> _Work request_
From the very first line down to the line containing "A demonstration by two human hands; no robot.", write out the material exactly as it appears, and no more.
---------------
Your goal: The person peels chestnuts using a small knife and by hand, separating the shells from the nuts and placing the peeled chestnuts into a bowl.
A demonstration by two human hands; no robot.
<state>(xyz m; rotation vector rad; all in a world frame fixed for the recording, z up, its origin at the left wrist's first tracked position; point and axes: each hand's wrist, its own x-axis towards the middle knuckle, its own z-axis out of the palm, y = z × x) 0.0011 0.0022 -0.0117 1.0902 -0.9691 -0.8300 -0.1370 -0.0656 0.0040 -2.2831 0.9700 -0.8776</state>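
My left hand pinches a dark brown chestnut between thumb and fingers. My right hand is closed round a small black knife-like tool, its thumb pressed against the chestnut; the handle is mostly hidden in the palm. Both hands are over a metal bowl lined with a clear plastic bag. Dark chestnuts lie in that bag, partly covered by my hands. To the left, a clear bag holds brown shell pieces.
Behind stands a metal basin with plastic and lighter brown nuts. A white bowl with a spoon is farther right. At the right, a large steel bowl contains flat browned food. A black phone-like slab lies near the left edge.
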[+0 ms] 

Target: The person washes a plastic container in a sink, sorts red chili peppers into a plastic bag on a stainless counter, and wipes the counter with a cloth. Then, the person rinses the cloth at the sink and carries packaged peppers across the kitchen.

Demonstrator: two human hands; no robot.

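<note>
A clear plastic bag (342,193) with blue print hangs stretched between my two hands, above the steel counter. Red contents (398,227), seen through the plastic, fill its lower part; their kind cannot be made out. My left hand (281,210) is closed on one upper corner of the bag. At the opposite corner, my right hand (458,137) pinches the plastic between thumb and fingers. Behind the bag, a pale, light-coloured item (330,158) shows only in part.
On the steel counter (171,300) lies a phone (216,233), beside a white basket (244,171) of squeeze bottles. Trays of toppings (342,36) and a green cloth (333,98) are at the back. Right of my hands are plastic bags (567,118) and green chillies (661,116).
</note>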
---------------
> _Response area_
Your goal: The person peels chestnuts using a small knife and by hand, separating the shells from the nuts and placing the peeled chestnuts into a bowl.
A demonstration by two human hands; no robot.

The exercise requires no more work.